[Exercise prompt] Locate the line that contains "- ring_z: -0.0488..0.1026" in the entries below, then repeat it and every following line through the line that contains "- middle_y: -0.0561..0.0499", exactly, and no others.

== The records

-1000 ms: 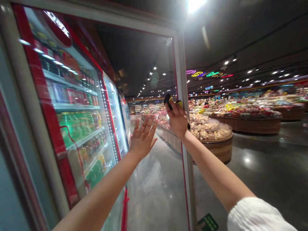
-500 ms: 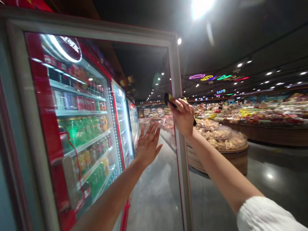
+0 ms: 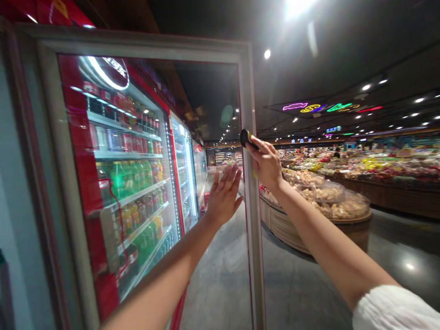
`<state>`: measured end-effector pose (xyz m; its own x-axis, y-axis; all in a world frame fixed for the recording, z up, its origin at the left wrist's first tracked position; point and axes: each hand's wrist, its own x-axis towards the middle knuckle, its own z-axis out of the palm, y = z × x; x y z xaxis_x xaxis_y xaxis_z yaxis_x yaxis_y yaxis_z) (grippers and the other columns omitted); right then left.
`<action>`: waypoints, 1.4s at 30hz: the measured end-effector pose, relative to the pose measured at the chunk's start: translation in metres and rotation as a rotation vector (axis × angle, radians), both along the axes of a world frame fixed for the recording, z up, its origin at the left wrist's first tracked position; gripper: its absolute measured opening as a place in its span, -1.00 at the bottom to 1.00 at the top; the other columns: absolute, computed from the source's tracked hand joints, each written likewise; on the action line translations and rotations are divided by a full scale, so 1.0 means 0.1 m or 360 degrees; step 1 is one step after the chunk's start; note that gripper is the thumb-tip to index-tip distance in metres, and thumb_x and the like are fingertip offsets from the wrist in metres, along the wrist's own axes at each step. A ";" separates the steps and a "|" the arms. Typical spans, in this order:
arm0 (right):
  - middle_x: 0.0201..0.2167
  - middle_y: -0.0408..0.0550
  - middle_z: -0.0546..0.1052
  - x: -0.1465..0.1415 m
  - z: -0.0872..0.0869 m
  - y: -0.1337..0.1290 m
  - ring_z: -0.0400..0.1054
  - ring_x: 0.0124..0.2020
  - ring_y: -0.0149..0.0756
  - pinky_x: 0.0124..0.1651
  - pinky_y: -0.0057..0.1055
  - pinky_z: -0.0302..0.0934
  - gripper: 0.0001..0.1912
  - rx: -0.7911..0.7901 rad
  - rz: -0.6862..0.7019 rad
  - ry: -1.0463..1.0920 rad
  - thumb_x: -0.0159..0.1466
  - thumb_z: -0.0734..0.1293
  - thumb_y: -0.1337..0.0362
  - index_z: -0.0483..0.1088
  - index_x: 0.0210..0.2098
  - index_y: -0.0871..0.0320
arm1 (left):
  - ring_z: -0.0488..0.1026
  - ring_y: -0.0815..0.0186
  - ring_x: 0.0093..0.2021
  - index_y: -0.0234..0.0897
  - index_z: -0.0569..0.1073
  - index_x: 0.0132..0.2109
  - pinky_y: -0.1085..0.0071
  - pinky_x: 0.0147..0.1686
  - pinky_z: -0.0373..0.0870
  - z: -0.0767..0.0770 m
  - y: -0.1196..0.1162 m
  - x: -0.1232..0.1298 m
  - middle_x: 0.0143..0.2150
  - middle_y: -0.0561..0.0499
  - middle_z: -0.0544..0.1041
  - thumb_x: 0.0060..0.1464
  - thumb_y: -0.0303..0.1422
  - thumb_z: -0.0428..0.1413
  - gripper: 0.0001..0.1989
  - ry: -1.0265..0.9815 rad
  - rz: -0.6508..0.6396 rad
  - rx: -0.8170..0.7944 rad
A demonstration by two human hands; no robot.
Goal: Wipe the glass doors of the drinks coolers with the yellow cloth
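Note:
A glass door with a grey metal frame stands open in front of me. My left hand lies flat with spread fingers against the pane, near the frame's right upright. Higher up, my right hand grips a black-and-yellow pad-like thing and presses it to that upright. Its rounded black end sticks out past my fingertips, and most of the rest is hidden in my palm, so its exact kind cannot be told.
Through the glass shows a red drinks cooler with shelves of bottles and cans. More lit coolers stretch away behind it. On the right is a rounded wooden display stand with packaged food, and further produce displays lie beyond.
The view has shifted a little, so the coolers and displays sit further right. My right hand's black-and-yellow thing has turned slightly on the frame upright; my left hand stays flat on the glass.

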<state>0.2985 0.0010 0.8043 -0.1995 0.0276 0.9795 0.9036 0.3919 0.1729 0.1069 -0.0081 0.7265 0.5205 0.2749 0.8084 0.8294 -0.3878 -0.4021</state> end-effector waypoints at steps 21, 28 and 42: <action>0.29 -0.11 0.45 0.06 -0.04 0.03 0.30 0.23 -0.09 0.27 -0.08 0.25 -0.53 -0.0095 0.0320 -0.0024 0.35 0.25 0.47 0.51 0.15 -0.03 | -0.19 0.03 0.55 -0.39 -0.10 0.50 -0.06 0.47 -0.14 -0.30 -0.24 0.17 0.56 -0.23 -0.08 0.31 -0.14 0.00 -0.22 -0.0064 0.0184 -0.0274; 0.29 -0.10 0.45 0.01 -0.47 -0.16 0.28 0.24 -0.09 0.27 -0.10 0.21 -0.60 -0.0144 0.0243 -0.0063 0.37 0.26 0.42 0.53 0.11 -0.02 | -0.14 -0.01 0.54 -0.37 -0.11 0.50 -0.08 0.45 -0.06 -0.35 -0.35 0.20 0.55 -0.27 -0.07 0.29 -0.19 0.04 -0.20 -0.0058 0.0210 -0.0317; 0.30 -0.20 0.42 0.07 1.02 -0.04 0.29 0.18 -0.09 0.24 -0.01 0.27 -0.54 0.0121 0.0389 -0.0056 0.40 0.18 0.41 0.45 0.21 0.00 | -0.18 0.09 0.55 -0.37 -0.23 0.52 -0.02 0.48 -0.09 -0.26 -0.58 0.35 0.55 -0.24 -0.05 0.23 -0.15 0.14 -0.05 -0.0073 0.0213 -0.0169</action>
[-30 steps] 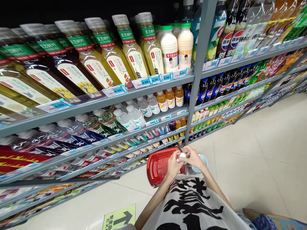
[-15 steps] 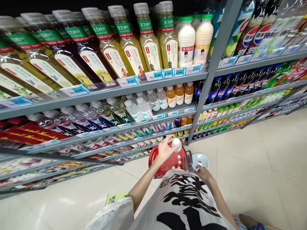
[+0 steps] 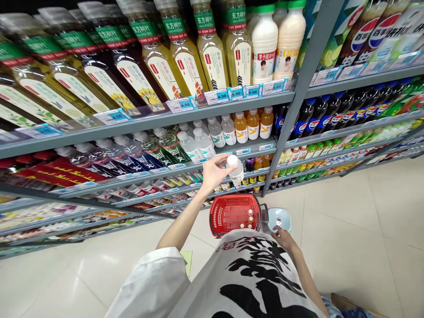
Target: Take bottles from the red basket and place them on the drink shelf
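My left hand (image 3: 213, 172) is closed around the upper part of a clear drink bottle (image 3: 236, 173) with a white cap and a pale label. It holds the bottle, slightly tilted, in front of the shelves and above a red shopping basket (image 3: 217, 216). Inside the basket, several small bottles (image 3: 251, 219) with light caps stand at the right side. Low by my shirt, my right hand (image 3: 285, 240) has its fingers curled at the near edge of a light blue basin-like piece (image 3: 281, 217). What those fingers grip is hidden.
Shelves (image 3: 149, 120) of drinks run across the front, with tea bottles (image 3: 185, 66) on top and vitamin drinks (image 3: 241, 128) below. A grey upright (image 3: 296, 95) divides the bays. Cola bottles (image 3: 308, 117) stand to the right. A cardboard box (image 3: 347, 304) sits behind at lower right.
My left hand has lifted the bottle from over the basket up and slightly left, toward the middle shelves. My right hand stays low by the light blue piece. The view has shifted a little.
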Available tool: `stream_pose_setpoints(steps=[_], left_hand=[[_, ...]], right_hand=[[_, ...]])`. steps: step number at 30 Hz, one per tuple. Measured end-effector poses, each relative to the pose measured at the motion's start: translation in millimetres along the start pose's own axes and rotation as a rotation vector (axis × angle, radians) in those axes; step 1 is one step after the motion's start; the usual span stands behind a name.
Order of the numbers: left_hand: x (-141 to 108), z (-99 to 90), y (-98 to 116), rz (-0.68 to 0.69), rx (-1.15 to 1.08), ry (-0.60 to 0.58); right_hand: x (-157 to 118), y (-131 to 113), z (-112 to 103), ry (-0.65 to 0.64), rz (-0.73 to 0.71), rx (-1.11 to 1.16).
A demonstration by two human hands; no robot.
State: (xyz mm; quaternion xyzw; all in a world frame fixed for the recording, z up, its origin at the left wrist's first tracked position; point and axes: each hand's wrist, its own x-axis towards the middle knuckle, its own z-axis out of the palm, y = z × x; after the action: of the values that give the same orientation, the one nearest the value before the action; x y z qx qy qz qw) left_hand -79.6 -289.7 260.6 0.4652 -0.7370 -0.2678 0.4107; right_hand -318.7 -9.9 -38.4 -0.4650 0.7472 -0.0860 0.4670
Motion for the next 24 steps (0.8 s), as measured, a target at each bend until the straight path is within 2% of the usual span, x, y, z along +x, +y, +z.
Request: stream_pose_setpoints(steps=[3,6,10,17,24], left_hand=[[18,-13.0,13,-0.03,-0.031,0.017],[37,-23.1,24,0.006,-0.05,0.06],[61,-31.2,30,0.019,-0.076,0.114],[94,-33.5,21,0.027,-0.072,0.195],[110,-25.8,4,-0.001,-0.028,0.23]], right_hand=[[3,5,2,-0.007,-0.017,-0.008],[6,8,3,-0.021,-0.032,-0.019],[7,7,0,-0.024,-0.039,-0.031],[7,4,-2,-0.04,-0.05,0.025],[15,11,2,0.017,-0.056,0.113]])
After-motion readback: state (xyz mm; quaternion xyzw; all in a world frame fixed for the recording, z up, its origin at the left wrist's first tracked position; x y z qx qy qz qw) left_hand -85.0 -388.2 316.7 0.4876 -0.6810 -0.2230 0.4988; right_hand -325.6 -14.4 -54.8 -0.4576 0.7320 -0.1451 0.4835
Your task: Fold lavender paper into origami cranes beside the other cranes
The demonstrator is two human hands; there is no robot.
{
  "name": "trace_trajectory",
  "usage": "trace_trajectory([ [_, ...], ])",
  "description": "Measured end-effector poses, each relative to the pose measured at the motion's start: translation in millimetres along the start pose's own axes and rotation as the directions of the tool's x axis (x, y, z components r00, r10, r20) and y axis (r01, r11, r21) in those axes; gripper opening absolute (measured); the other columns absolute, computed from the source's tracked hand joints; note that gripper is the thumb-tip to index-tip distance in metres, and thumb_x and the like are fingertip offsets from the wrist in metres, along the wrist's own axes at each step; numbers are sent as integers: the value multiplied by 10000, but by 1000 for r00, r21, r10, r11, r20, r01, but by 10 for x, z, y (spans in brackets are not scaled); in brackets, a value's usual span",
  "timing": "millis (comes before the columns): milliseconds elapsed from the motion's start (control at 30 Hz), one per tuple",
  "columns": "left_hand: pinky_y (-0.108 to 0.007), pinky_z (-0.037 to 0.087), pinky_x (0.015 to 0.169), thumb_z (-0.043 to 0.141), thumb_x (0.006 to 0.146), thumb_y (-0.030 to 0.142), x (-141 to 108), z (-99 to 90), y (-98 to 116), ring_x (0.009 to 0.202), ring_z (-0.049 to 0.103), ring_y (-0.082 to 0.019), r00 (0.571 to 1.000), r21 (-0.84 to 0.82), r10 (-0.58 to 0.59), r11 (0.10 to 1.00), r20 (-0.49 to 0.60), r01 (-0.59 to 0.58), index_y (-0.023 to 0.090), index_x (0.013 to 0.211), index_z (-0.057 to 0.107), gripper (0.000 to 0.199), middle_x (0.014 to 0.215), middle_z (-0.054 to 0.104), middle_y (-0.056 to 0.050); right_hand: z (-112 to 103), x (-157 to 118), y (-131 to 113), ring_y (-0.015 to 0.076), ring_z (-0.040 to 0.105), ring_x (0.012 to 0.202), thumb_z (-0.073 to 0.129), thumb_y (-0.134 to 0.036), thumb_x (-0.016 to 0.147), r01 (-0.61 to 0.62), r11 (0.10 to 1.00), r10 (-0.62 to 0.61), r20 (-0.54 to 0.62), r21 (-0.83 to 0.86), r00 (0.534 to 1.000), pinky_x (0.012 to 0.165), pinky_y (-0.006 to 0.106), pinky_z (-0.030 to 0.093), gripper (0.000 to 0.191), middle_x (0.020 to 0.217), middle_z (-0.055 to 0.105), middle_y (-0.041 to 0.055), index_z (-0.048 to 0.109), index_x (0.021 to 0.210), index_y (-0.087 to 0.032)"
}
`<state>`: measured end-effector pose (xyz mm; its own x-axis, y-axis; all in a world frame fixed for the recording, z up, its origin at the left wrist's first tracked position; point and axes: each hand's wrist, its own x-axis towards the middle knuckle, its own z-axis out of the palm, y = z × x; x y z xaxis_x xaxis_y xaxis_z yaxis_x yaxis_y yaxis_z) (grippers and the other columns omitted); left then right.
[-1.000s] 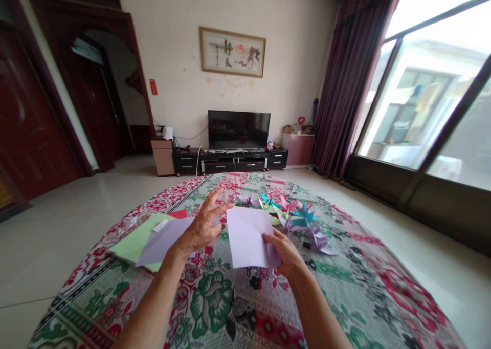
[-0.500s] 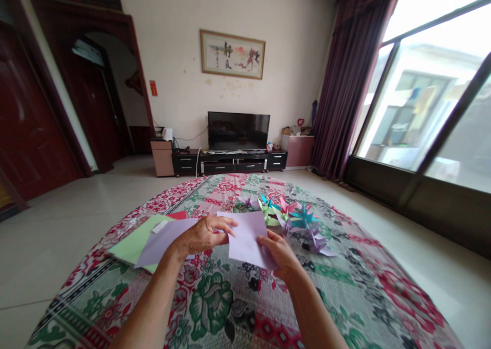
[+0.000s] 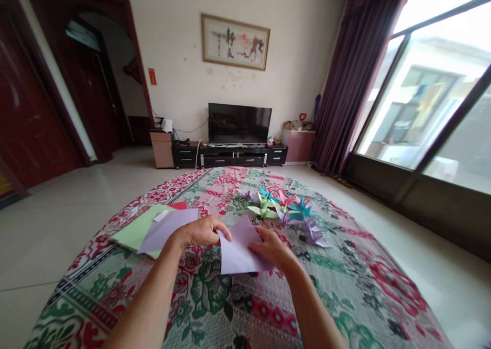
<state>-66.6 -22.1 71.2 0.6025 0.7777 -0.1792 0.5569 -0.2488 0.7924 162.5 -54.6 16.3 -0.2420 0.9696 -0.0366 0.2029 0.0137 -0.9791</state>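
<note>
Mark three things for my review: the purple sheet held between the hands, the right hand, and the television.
Held purple sheet [image 3: 238,253]: head view, middle of its face.
Right hand [image 3: 274,247]: head view, back of the hand.
Television [image 3: 240,124]: head view, dark screen.

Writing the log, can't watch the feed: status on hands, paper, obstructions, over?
Left hand pinching purple sheet at left edge. Right hand gripping its right side. Folded paper figures just beyond, loose sheets at left; nothing seen blocking.
</note>
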Motion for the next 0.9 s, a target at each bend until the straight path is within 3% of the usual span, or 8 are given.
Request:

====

[Exercise result]
  - ring_z: -0.0488..0.1026
  - ring_y: -0.0815..0.0186
  - ring_x: 0.0093..0.2021
  - index_y: -0.0234..0.0897
  - index_z: -0.0569..0.1073
  - index_x: 0.0132..0.2109
  - pinky_y: -0.1085..0.0071
  - pinky_x: 0.0147..0.1686
  - pinky_z: -0.0373..0.0870
  - z: -0.0767..0.0770 m
  - y: -0.1196..0.1162 m
  - x: -0.1232..0.1298 m
  - middle_x: 0.0143..0.2150
  - middle_y: -0.0561..0.0499

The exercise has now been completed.